With all of the naiveté and innocence of a 5th
grader, I stumble-skated over to him and before I could open my mouth, he
grabbed my hand and pulled me onto the rink for the slow skate. I looked back at my friend, stricken, but she
just shrugged and gave me a thumbs-up (is there any doubt she is still like a
sister to me 30 years later?).
That summer, Kelly and I were “going together” but never
went anywhere, in the typical fashion of children still in elementary
school. We shared an ice cream sundae
and sat on the front porch of my parents’ steps. He would tell me when he was going to call,
and I waited anxiously near the phone, before the days of voice mail or call waiting. I would twirl the
coiled blue phone cord around my fingers as I spoke to him on the old blue telephone
with the rotary dial, and check off topics from the short list I had prepared,
lest I run out of things to say. The
J.Geils band “Freeze Frame” will forever remind me of that boy, as it was
playing in the background during one of those nervous, sweat-inducing calls.

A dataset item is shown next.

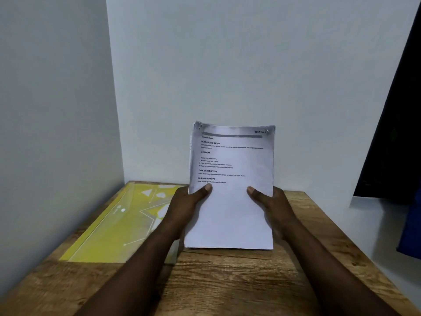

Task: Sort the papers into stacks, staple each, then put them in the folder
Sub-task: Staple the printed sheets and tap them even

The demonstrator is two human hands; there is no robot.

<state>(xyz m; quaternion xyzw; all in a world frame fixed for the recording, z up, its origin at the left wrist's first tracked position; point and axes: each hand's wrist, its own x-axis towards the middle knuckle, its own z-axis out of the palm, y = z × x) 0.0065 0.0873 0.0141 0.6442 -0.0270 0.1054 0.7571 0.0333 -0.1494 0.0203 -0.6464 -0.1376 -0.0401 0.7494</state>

He went off to junior high school that fall, and my friend
Tracey and I would hit a tennis ball back and forth in front of his house at
the end of the street, hoping to catch a glimpse of him. We rode our banana-seated, tassel-handled
bicycles down the road to the 7-11 to buy Slurpees in various sugary flavors,
or a little further to the drug store with its rainbow of candy. Or we would stuff ourselves with ice cream
and lie on the grass, commiserating over the stomachaches we had.

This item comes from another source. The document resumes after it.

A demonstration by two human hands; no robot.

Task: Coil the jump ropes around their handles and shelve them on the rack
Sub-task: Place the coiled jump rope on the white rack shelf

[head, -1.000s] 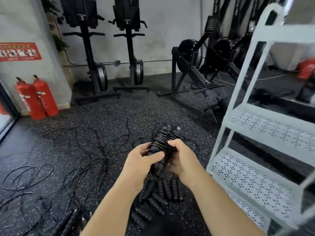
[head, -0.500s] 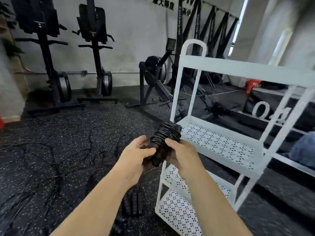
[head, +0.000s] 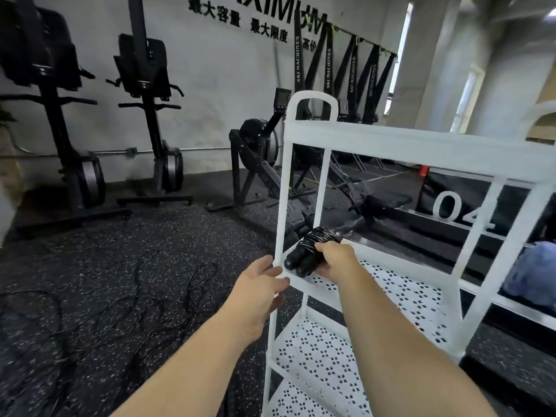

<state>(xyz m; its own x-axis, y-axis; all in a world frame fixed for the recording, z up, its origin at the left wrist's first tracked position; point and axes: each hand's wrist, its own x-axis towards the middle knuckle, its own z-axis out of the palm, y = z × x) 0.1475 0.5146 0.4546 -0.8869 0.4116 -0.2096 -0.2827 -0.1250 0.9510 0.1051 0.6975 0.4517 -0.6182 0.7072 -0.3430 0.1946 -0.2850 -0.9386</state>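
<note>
My right hand (head: 334, 260) grips a coiled black jump rope (head: 310, 251), its cord wound round the two handles, and holds it just above the left end of the white rack's (head: 391, 152) middle perforated shelf (head: 406, 293). My left hand (head: 261, 284) hangs with relaxed fingers beside the rack's front left post, holding nothing. Loose black jump ropes (head: 126, 299) lie tangled on the speckled floor to the left.
The rack has a top shelf and a lower perforated shelf (head: 319, 365). Ski machines (head: 150, 124) stand against the back wall, and a rowing machine (head: 264, 164) sits behind the rack. A blue bundle (head: 532, 275) lies at the right.
My view swung right and up toward the rack. My left hand let go of the coiled rope, and my right hand carried it forward over the middle shelf.
</note>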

The lightening bugs were plentiful that summer, and the
Indiana nights warm and sticky. One
night, during a rousing pitch-dark game of Ghosts in the Graveyard, my parents’

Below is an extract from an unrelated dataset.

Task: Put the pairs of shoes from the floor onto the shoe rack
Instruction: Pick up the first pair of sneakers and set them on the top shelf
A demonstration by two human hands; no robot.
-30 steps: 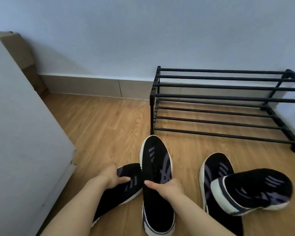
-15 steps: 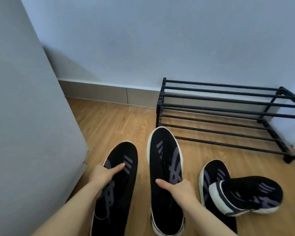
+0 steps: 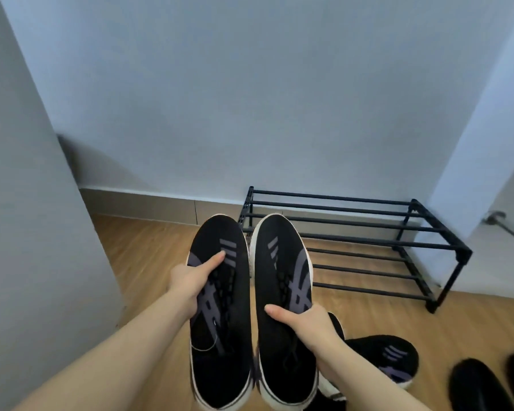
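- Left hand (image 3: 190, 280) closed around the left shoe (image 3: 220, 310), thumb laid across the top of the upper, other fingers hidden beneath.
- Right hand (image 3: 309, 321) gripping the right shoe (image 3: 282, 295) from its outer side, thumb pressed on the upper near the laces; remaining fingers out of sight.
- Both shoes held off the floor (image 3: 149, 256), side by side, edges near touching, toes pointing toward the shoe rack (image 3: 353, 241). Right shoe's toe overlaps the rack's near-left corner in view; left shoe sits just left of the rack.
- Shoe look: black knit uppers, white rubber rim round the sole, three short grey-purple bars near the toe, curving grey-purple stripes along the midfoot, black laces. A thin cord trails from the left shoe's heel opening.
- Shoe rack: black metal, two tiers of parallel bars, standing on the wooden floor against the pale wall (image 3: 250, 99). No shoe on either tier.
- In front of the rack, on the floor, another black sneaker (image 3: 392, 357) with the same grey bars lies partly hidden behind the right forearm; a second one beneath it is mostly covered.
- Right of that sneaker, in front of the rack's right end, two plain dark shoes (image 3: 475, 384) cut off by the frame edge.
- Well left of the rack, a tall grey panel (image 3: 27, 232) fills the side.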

driveway was packed full with bikes from 20 kids from all over the
neighborhood. And with a muffled “Ouch!” one of the older
boys tripped on a bike strewn carelessly, and the whole driveway
clanged with the sound of metal hitting metal.
They all came down like dominoes.
Laughing, everyone untangled their steeds and rode them home by the
light of the fireflies.
There were block parties and Jaycees meetings for our
parents, church picnics and slumber parties.
My best friend and I thought we would be funny and have our own
drug-free version of a “rainbow party” (in which kids allegedly threw various
pills in a bowl and took a handful in the late 70s and early 80s, which is much
different than the “rainbow parties” of today).
So we filled a bowl with several kinds of candy, and we gave ourselves a
sugar high. We played “light as a
feather, stiff as a board” and an encounter with a Ouija board made us believe
in spirits and scared the hell out of us.
I never thought of my parents as “free range” but I remember
telling my mother where I was going, and then I went. I didn’t have a cell phone or GPS device. Or even a compass. I had my friends and I had my sister, and we
all stuck together like glue. The only
place I remember going by myself was the time I “ran away”, angry with some
injustice toward my pre-teen self, and left my house for a couple of
hours. I grabbed my tape recorder, my
sketch pad, and pencil, and I walked to the edge of our neighborhood, where the
wild strawberries grew in the dirt. I
cooled off as I sketched the landscape and dreamed of all the places I would
travel. When I returned home a few hours
ago, all I got for my tantrum was a hug and a look of understanding from my
loving mother.
I think about those early summers, and the idyllic childhood
I didn’t realize that I had. I remember
the body I had then and didn’t appreciate.
And the hair I ruined with Sun-In.
And what I recall, often, are the boys I chased, and later dated, in
high school and college. I think about
the string of broken hearts: mine and theirs.
There was the boy with whom I fell head over heels in love
in two weeks, left for summer vacation in New Jersey, and came back to find out
that he had gotten back together with the recent ex-girlfriend he had railed
about for the two weeks we spent together.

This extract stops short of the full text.